I carried a SAK when I was in HS. Several of my classmates often borrowed it (mostly for triming inconvienent hangnails). I thought that nowadays most schools wouldn't allow such things on campus with the current "Zero Tolerance" laws/rules.


----------



## cheapo (Jul 24, 2006)

*Re: found a knife.... serrated or not?*

yeah... umm, there is no way i will bring a knife to school.... it will definately get me in some serious trouble. 

-david


----------



## KAM (Jul 24, 2006)

*Re: found a knife.... serrated or not?*

Get the plain edge, it is easier to sharpen and can do everything the serrated blade can do, the serrated blade can just do some things a little better like cutting fiberous materials


----------



## cheapo (Jul 24, 2006)

*Re: found a knife.... serrated or not?*

thanks..... plainedge it is.... I appreciate all your help.

-David


----------



## cheapo (Jul 24, 2006)

*Re: found a knife.... serrated or not?*

well, i saw this at my px... must resist:

http://cgi.ebay.com/Spyderco-Delica...ryZ63800QQssPageNameZWD1VQQrdZ1QQcmdZViewItem

-David


----------



## cryhavok (Jul 24, 2006)

*Re: found a knife.... serrated or not?*

Dammit now you have me looking at the all black spydie's.

ps here's an even better price on the delica all black:
http://hillbillysales.zoovy.com/c=0gWZeHmaI34MOHqE6jRAAiFoU/product/SC11PBBK
also in partially serrated
http://hillbillysales.zoovy.com/c=0gWZeHmaI34MOHqE6jRAAiFoU/product/SC11PSBBK

sigh...


----------



## cheapo (Jul 24, 2006)

*Re: found a knife.... serrated or not?*

LOL... as long as there isnt much of a difference between the vg10 and the s30v, the delica looks good. The one at the store is partially serrated, which is fine, because, unlike the native, it is 50/50..... thanks.

-David


----------



## ghostrider (Jul 25, 2006)

*Re: found a knife.... serrated or not?*

They no longer make the black Delica, so if you want one jump on it. As to the comment about little difference between VG-10 and S30V I don't know. Some people say the VG-10 is easier to sharpen, and some say they prefer S30V. I've also heard people say that VG-10 is hard to sharpen. Don't believe them on that one. The difference is negligable compared to my Kershaw with 440A, and the resultant return on edge retention is much greater than the added work. The Kershaw was also good on edge retention. Better than some AUS8 knives I've used. 
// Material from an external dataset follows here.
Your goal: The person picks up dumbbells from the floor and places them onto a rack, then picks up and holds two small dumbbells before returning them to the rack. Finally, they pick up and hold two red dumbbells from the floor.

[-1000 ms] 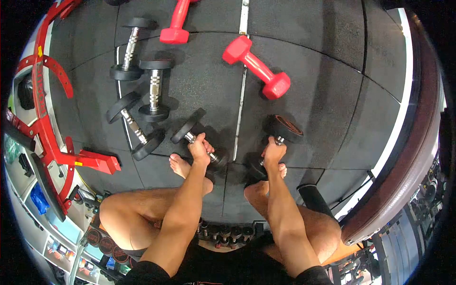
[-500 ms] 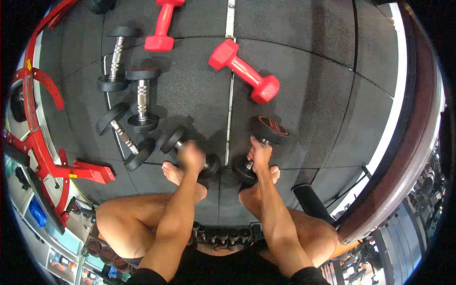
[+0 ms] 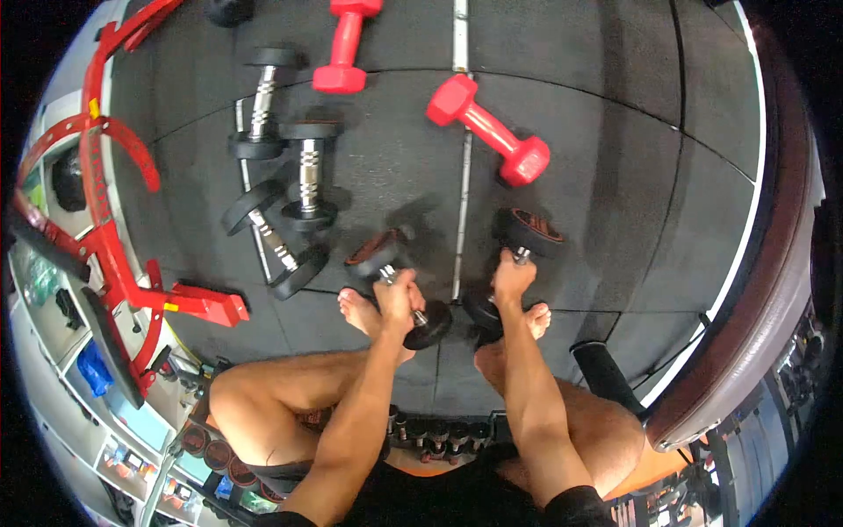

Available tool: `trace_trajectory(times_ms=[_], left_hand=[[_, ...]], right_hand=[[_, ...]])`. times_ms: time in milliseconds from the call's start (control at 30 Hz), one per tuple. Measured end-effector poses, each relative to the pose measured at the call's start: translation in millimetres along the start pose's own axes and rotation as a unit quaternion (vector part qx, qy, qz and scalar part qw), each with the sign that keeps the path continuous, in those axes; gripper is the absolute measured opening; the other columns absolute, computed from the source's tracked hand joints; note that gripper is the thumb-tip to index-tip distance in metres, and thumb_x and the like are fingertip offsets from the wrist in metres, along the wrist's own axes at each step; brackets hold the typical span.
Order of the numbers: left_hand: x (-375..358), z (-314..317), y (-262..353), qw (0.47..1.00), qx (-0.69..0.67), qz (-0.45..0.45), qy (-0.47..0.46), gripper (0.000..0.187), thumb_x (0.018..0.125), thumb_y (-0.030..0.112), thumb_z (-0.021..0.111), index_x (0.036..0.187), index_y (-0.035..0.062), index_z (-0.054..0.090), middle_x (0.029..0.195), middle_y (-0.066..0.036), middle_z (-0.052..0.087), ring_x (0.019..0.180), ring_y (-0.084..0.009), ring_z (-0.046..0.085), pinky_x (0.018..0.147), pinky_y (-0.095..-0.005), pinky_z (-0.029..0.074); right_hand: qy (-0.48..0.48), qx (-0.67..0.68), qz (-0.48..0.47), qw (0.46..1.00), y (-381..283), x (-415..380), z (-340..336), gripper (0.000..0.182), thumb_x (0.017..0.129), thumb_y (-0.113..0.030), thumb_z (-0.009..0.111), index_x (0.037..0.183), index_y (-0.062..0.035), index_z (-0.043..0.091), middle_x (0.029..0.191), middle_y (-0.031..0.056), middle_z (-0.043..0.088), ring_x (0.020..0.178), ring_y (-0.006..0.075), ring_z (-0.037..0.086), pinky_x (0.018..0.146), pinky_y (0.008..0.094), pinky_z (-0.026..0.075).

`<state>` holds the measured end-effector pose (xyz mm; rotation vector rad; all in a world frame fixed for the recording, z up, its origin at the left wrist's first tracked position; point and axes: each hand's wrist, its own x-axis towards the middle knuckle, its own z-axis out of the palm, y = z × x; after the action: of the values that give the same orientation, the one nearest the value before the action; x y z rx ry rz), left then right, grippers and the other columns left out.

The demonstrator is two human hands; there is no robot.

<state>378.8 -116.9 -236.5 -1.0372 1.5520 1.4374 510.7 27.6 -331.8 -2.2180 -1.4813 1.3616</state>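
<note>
My left hand (image 3: 399, 296) is wrapped round the metal handle of a black dumbbell (image 3: 378, 253), whose upper head shows an orange-marked end face. The other head of that dumbbell lies below my fingers, near my left foot (image 3: 358, 309). On the right, my right hand (image 3: 513, 277) grips the handle of a matching black dumbbell (image 3: 529, 232). Its upper head is tipped up with orange markings in sight, and its lower head is partly hidden behind my wrist, beside my right foot (image 3: 538, 320).
Ahead on the black rubber floor (image 3: 395, 167) lie a red dumbbell (image 3: 490, 129) and another red dumbbell (image 3: 347, 44). Three black-and-chrome dumbbells (image 3: 309, 171) lie to the left. A red metal frame (image 3: 118, 255) stands at far left, and a brown padded bench (image 3: 746, 342) curves along the right.
The whole scene has shifted rightward in view. My left hand's dumbbell has tilted so its upper end face now shows; my right hand keeps its grip.
</note>
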Motion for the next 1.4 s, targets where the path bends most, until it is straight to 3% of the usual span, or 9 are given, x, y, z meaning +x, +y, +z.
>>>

I actually have both the Native III (VG-10), and the Native (S30V). I liked the VG-10 so much that I never saw the need to even try the S30V. It sits in a drawer unused and unsharpened for over a year now.


----------



## cheapo (Jul 25, 2006)

*Re: found a knife.... serrated or not?*

is the black on the knives paint or finish? Does it come off easily?

-David


----------



## NoFair (Jul 25, 2006)

*Re: found a knife*

I think the black finish on Spydercos is pretty good compared to others. It will get scratched in time, but probably not fast. They don't use paint AFAIK..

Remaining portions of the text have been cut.